Thursday, March 29, 2018

Habibi- Cardamom Garden EP

This all-female quintet certainly exudes a certain thrift shop charm, while weaving an appealing tapestry. Their focal point and catalyst is lead singer Rahill Jamalifard who is of Iranian-American descent and actually grew up in the flatlands of Michigan before following her global dreams to NYC. Under her direction, the combo adeptly intertwines Middle Eastern undercurrents with the enduring influence of the Shangri-Las, Luv’d Ones and Vashti Bunyan-which differentiates their sound & image to stand apart from their contemporaries. While many kids nowadays (inaccurately) call this surf rock with its abundant echo, reverb, and rolling drums, it all conspires to have a magnetic pull on listeners.
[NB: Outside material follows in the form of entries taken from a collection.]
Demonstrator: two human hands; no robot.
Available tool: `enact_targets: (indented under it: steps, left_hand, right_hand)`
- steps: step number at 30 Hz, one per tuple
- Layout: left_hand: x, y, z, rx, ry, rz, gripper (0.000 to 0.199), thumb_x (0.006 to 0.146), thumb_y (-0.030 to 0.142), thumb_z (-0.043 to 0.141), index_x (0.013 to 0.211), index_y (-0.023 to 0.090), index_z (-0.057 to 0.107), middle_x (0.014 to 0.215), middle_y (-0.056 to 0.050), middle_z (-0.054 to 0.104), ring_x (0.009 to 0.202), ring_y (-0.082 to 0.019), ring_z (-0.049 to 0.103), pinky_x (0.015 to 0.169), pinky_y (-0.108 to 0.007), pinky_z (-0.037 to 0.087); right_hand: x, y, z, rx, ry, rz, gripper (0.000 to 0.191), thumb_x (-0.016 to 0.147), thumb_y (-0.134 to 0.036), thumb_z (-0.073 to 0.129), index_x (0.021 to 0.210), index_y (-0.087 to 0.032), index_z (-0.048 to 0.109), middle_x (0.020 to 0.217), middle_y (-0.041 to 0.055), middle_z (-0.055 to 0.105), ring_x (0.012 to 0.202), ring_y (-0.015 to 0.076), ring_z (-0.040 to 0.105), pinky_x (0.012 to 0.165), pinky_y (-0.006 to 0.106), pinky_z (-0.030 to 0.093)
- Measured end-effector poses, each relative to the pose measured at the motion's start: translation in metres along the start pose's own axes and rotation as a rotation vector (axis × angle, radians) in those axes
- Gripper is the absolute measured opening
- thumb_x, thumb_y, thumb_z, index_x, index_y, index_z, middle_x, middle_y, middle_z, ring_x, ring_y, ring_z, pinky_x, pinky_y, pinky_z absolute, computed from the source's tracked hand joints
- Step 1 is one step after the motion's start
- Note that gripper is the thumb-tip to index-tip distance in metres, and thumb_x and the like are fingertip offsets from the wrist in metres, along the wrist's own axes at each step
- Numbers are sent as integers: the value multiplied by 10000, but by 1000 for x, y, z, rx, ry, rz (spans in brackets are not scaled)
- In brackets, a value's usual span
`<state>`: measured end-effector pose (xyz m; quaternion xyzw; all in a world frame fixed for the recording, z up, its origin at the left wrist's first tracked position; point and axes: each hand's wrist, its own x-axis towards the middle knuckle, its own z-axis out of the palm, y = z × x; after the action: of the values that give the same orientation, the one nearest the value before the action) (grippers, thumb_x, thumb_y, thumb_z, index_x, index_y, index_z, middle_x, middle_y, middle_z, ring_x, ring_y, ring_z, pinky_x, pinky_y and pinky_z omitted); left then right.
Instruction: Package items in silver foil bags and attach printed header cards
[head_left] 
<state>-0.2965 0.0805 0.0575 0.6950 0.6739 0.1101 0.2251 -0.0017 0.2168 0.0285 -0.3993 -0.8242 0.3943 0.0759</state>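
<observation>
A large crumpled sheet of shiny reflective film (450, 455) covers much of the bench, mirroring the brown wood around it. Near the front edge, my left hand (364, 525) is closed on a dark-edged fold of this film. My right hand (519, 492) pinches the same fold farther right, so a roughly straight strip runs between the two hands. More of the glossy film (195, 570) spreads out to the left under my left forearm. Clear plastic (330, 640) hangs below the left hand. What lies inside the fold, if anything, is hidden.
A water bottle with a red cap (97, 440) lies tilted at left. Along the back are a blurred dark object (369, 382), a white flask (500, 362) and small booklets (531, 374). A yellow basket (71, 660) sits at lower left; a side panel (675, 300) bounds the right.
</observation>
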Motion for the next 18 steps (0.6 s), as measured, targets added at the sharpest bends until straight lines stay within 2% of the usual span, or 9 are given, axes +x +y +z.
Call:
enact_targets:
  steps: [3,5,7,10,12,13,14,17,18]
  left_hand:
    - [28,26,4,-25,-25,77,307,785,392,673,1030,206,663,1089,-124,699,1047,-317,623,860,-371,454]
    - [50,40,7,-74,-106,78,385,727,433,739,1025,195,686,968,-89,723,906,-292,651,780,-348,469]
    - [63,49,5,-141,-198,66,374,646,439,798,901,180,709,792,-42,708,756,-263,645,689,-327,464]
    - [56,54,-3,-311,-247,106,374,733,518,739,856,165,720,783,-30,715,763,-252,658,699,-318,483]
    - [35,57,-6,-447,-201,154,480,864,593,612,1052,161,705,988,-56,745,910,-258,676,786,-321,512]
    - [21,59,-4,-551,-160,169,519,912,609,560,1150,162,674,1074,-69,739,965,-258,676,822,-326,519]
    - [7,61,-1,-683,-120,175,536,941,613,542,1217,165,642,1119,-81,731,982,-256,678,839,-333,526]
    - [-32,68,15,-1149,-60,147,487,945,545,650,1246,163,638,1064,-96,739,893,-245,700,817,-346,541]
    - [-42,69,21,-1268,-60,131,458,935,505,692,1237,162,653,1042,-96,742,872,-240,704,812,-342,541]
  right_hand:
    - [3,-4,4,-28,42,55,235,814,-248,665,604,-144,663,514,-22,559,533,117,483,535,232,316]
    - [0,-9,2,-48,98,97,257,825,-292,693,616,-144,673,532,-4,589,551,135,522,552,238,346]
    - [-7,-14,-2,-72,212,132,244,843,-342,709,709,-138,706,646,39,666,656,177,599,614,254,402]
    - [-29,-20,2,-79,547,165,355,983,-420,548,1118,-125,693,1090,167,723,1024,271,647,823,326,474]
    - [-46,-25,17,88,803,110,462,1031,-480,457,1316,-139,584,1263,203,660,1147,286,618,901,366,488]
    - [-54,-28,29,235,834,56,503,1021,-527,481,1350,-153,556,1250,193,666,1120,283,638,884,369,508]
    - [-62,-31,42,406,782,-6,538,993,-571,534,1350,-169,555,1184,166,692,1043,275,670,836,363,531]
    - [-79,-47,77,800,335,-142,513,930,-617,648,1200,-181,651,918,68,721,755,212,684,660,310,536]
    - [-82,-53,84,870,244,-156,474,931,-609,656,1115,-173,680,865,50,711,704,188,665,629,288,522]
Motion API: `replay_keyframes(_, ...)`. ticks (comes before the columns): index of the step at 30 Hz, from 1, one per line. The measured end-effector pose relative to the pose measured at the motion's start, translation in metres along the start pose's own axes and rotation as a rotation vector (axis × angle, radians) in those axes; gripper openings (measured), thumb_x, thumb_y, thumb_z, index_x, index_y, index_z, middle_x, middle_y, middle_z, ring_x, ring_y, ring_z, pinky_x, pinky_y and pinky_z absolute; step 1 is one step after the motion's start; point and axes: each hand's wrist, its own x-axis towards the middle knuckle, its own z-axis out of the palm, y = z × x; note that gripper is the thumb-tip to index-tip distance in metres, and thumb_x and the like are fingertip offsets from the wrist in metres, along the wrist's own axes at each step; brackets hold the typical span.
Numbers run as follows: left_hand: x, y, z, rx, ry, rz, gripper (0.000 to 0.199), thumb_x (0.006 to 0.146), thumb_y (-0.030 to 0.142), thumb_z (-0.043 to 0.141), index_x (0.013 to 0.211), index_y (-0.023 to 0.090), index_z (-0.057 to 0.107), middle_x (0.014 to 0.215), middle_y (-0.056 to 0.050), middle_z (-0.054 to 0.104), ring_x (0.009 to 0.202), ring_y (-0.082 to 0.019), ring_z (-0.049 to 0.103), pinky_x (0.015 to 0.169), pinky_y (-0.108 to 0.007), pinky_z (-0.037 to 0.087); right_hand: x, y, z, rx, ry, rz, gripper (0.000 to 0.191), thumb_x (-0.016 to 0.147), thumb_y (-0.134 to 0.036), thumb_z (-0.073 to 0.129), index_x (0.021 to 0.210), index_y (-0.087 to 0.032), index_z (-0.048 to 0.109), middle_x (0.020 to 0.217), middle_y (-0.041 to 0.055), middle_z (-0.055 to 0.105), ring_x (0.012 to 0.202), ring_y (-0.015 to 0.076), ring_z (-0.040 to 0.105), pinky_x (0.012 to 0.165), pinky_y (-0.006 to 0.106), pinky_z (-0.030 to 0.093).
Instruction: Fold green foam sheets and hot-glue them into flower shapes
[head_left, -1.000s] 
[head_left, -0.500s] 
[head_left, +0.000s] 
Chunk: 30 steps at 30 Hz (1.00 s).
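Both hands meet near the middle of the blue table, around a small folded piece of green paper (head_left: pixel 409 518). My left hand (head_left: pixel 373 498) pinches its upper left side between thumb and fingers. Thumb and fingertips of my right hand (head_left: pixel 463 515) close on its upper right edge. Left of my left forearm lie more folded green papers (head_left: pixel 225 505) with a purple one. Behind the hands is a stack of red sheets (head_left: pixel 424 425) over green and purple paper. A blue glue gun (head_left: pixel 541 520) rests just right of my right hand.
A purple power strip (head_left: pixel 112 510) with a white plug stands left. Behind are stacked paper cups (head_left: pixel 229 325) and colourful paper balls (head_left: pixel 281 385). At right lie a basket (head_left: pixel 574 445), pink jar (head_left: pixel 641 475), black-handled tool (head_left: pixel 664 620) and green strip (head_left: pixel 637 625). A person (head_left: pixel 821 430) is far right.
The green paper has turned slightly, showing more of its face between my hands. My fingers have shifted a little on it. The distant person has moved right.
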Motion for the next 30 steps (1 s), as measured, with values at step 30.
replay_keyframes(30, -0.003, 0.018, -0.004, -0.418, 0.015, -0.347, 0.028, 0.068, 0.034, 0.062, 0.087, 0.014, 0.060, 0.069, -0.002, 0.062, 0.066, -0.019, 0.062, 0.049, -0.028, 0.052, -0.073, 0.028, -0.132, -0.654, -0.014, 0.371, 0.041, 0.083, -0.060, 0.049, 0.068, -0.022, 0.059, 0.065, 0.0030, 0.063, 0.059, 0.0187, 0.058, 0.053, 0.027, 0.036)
Cardamom Garden sometimes slopes into that languid realm of wooziness where the weekend slips away before it even gets started.  Despite moments of slack, they have thickened their overall sound and expanded their sphere of influences to include Persian poetry (“Nedayeh Bahar”) and a Pebbles cover (“Green Fuz”) with the verses sung in Farsi that works to everyone’s advantage.
They should also be commended for their attention to harmonies, backing vocals and arrangements. This focus allows them to transcend the one-dimensionality that plagues many an emerging band.  If you have ever been enamored by the Century 21 female-fronted sounds of La Luz, Slumber Party, Louie Louie, the Girls at Dawn, Bobcat ’65, Summer Twins, the Splinters or even Best Coast, there is certainly something similar to connect to with Habibi.  It should be interesting to hear what they will do next, which is usually the point of an EP. Here’s hoping they incorporate even more pronounced Persian influences into their future pop efforts. 

Saturday, March 10, 2018

The Photos-S/T

When I first came across this album from 1980, I was excited to discover a power-pop band that I have never previously before encountered.  What was further intriguing was that the band was led by a woman who went by the stage name of Wendy Wu (not the Homecoming Warrior).  Groups that were female-fronted and supported by male backing musicians were surprisingly rare in the new wave-era despite the runaway commercial and critical success of Blondie and the Pretenders.  Moreover, a band featuring a female lead singer with an assumed Chinese surname of Wu was certainly striking during this angular time.  My initial impression was that the band was originally from somewhere like St. Louis before moving their impossible dreams to N.Y. or L.A.

The British Blondie?
The Photos actually hailed from Evesham-a civil parish between London and Birmingham and instantly expressed their chagrin when pegged as the British Blondie.  This is one band that accurately sounds like their graphic design while being fortunately directly inspired by Blondie despite their frequent denials. Songs like the dashing "Irene" would have sounded perfect on Rhino's Just Can't Get Enough: New Wave Hits of the '80s or their DIY series from 1993. “Friends,” a standout slower number building on Spector's wall of sound, could have been the closing number on the Valley Girl Soundtrack. Their stellar rendition of Bacharach-David’s "I Just Don't Know What to Do with Myself" fittingly concludes the proper album.  It also sounds like a highlight from an old episode of Rock Over London before being taped over and existing only in memory.

Developing their Sound
Overall, the songs are straight to the slanted point aesthetic of power-pop with some cuts wearing a splash of reggae-which humidified the UK air at the time.  The layered and large production is able to achieve the tricky balance of offering taunt and tough guitars within songs that sweep and even soar at times. Perhaps the only shortcoming holding the Photos back was Wu’s voice.  While her voice was certainly proficient with pronounced Debbie Harry inflections, it is not in the same distinctive league of her model or Chrissie Hynde. In brief moments her voice slips into that dreadful office worker-Diet Coke metallic shrillness that would later be heard coating the hoopla of Grace Slick's Starship.  Along with Sheena and the Rokkets (Fukuoka, Japan), the Shivvers (Milwaukee) and the MnM's (Los Angeles), the Photos seem somewhat overlooked in the stack between the trailblazers that came before (Blondie and the Pretenders) and those who came successfully after (Joan Jett and the Blackhearts and Katrina and the Waves) in the video era. By happenstance, the Photos bring another perspective on the new wave movement to light.